Exercise description: Below are several entries. Transcribe exactly those lines that fall from the one with "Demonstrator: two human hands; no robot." through the one with "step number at", end lines included.

Extracted records:
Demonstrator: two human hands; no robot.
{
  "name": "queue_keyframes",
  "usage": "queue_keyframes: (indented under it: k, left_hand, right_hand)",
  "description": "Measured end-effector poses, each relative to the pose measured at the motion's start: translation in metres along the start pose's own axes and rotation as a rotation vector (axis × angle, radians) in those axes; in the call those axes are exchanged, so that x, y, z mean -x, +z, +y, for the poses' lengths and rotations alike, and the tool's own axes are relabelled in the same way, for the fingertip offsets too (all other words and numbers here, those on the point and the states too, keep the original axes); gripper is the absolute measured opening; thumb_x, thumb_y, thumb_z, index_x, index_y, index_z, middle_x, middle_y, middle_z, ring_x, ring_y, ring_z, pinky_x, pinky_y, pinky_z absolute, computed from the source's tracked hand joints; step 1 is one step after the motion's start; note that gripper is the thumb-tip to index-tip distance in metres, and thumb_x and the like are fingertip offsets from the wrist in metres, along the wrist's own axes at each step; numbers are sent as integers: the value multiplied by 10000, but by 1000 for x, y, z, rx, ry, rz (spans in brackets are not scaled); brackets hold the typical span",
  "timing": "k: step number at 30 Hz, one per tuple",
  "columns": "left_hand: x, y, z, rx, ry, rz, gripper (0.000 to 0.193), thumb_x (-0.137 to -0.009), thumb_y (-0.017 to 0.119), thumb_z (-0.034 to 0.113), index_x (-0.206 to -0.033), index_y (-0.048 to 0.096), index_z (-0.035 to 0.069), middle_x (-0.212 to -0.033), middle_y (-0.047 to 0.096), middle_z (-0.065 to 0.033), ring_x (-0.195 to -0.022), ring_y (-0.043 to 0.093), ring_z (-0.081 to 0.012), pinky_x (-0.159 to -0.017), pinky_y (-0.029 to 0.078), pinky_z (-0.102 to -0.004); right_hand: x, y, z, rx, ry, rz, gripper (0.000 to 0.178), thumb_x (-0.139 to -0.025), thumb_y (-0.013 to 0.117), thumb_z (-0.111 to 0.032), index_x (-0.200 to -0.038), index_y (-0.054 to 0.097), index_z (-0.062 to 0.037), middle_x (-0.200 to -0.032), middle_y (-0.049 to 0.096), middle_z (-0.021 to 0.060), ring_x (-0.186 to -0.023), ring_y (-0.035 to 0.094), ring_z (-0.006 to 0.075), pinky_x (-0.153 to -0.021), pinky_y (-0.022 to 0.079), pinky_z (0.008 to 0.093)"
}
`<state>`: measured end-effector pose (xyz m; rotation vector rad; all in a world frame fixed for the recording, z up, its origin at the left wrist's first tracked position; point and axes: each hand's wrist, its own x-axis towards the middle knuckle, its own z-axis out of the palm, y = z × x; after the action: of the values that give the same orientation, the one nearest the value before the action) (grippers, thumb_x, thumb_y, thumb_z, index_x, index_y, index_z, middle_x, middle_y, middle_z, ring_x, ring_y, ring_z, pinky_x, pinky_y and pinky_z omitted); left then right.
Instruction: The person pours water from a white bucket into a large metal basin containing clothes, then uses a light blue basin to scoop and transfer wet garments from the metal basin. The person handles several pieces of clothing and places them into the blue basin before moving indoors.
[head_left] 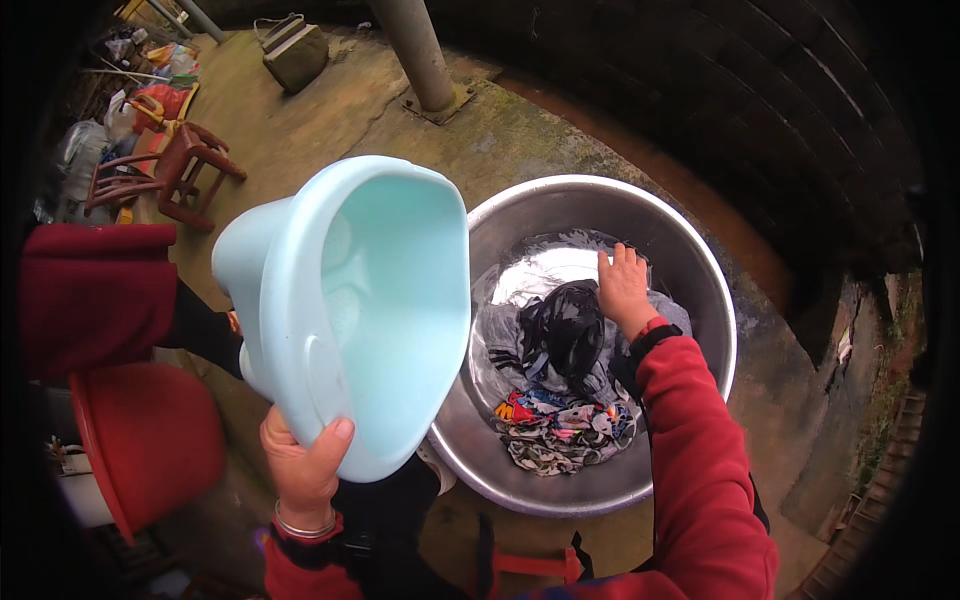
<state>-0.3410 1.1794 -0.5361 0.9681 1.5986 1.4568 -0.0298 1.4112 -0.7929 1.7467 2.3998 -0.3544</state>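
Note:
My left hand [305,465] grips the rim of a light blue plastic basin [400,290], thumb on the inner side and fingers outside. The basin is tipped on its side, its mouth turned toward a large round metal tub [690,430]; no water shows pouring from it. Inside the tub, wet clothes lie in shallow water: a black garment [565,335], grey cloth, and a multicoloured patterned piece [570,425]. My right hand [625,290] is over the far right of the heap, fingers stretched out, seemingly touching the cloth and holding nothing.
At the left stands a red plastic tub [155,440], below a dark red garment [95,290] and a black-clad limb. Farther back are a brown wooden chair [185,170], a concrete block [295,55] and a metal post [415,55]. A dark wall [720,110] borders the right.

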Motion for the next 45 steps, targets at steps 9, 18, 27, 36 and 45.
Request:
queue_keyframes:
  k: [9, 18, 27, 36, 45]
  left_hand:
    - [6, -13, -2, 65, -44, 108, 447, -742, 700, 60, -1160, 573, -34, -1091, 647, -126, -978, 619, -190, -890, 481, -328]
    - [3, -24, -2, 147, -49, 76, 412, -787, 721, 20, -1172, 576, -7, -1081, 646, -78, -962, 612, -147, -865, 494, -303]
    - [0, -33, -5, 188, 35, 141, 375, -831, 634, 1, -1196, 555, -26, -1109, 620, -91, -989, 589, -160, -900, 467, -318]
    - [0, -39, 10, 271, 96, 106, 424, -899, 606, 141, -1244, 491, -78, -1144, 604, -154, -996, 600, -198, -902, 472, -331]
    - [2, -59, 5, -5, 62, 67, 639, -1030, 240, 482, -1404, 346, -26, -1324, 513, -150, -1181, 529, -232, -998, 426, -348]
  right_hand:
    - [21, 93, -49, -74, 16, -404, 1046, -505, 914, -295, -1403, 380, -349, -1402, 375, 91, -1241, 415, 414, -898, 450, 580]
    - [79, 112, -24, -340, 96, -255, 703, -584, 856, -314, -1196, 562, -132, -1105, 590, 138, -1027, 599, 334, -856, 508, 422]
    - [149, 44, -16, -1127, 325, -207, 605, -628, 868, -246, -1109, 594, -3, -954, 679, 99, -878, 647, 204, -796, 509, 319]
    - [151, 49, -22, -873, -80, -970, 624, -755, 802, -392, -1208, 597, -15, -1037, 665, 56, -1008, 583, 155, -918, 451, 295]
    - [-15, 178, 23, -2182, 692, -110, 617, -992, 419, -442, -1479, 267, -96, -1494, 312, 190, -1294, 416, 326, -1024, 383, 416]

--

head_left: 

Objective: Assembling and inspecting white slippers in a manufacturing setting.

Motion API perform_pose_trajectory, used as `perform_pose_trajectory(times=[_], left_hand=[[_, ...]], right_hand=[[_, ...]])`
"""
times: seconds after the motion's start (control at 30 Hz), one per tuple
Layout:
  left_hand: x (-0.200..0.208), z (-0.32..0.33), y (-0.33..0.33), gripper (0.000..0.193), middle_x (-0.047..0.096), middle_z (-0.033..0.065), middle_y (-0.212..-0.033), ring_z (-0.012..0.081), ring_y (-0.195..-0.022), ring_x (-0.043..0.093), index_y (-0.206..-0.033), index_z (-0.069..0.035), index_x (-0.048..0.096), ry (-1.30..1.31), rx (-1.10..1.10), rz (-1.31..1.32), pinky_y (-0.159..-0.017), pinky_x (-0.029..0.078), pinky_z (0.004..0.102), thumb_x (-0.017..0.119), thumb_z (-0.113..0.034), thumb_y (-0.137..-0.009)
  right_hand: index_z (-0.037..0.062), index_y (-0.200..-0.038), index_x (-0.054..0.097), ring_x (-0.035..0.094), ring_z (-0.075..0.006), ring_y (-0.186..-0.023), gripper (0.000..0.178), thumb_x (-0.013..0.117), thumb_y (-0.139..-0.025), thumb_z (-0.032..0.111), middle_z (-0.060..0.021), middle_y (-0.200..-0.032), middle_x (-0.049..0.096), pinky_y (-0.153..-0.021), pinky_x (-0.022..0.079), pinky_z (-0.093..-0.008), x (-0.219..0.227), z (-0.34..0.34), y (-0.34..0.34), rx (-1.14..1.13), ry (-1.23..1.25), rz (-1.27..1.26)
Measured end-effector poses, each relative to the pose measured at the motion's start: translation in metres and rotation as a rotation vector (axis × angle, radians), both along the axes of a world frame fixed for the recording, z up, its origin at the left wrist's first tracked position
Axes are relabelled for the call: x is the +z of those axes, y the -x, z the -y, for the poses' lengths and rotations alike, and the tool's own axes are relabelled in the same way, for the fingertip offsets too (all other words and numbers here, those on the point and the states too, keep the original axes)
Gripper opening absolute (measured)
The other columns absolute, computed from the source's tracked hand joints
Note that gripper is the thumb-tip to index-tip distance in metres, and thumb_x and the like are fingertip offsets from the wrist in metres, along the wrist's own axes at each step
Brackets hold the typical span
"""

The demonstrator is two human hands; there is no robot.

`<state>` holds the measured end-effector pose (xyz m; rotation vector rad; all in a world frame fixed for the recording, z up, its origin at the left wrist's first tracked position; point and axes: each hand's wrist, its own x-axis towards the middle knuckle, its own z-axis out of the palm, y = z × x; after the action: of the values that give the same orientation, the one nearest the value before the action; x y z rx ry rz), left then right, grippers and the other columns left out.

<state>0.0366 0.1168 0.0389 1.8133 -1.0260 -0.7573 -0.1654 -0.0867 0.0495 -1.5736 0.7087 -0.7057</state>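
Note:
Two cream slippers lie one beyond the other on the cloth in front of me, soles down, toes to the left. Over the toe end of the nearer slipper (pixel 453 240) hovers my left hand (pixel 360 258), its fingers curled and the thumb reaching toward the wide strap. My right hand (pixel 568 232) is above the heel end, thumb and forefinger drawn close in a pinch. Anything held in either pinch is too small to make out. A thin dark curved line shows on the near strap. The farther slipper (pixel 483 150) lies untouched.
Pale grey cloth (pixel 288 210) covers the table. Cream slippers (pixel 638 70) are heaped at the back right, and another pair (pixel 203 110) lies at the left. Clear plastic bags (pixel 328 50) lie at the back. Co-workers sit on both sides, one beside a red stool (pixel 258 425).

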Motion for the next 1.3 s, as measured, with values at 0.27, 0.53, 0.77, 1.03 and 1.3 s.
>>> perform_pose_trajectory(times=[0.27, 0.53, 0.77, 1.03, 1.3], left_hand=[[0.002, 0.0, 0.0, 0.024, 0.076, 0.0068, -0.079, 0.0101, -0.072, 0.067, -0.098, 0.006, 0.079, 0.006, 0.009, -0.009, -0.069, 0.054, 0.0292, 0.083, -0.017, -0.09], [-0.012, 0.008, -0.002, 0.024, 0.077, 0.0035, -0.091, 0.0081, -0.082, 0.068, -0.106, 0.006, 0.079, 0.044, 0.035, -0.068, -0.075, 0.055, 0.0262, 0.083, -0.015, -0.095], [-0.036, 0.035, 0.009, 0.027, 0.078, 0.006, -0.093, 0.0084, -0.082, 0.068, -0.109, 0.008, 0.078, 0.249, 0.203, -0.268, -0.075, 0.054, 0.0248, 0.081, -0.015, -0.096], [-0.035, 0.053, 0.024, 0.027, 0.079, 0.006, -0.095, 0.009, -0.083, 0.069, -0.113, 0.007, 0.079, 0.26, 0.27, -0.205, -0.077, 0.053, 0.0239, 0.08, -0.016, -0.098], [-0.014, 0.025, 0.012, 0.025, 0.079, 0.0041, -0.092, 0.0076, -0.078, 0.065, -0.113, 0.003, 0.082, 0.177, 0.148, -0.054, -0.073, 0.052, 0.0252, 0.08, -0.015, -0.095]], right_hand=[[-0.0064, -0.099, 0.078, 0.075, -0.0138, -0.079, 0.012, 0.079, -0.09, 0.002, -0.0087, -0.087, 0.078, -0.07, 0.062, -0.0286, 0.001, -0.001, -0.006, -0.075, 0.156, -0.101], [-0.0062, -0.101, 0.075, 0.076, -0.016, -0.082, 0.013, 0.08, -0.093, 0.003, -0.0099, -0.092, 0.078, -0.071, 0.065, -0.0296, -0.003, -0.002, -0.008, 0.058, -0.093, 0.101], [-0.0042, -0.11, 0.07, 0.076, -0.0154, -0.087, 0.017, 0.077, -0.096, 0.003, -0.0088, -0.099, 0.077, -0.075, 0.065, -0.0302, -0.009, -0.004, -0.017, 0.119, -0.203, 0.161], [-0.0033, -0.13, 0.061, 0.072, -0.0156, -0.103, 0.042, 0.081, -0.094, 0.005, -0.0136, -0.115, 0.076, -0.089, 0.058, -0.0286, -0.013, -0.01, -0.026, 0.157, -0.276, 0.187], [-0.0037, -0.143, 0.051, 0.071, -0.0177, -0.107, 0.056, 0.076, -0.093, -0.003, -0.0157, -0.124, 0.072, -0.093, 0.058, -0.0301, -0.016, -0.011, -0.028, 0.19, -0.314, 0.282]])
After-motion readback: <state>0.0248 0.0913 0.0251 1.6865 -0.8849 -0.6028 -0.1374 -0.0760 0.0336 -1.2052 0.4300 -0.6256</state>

Answer space:
Demonstrator: two human hands; no robot.
{
  "name": "queue_keyframes",
  "usage": "queue_keyframes: (indented under it: k, left_hand, right_hand)",
  "description": "Measured end-effector poses, each relative to the pose measured at the motion's start: translation in metres along the start pose's own axes and rotation as a rotation vector (axis × angle, radians) in those axes; in the call those axes are exchanged, so that x, y, z mean -x, +z, +y, for the poses' lengths and rotations alike, and the tool's own axes are relabelled in the same way, for the fingertip offsets too (all other words and numbers here, those on the point and the states too, keep the original axes); gripper is the absolute measured opening; thumb_x, thumb_y, thumb_z, index_x, index_y, index_z, middle_x, middle_y, middle_z, ring_x, ring_y, ring_z, pinky_x, pinky_y, pinky_z absolute, computed from the source's tracked hand joints; step 1 is one step after the motion's start; note that gripper is the thumb-tip to index-tip distance in metres, and thumb_x and the like are fingertip offsets from the wrist in metres, along the wrist's own axes at each step; numbers are sent as integers: the value multiplied by 10000, but by 1000 for x, y, z, rx, ry, rz (spans in brackets are not scaled); brackets hold the typical span",
  "timing": "k: step number at 30 Hz, one per tuple",

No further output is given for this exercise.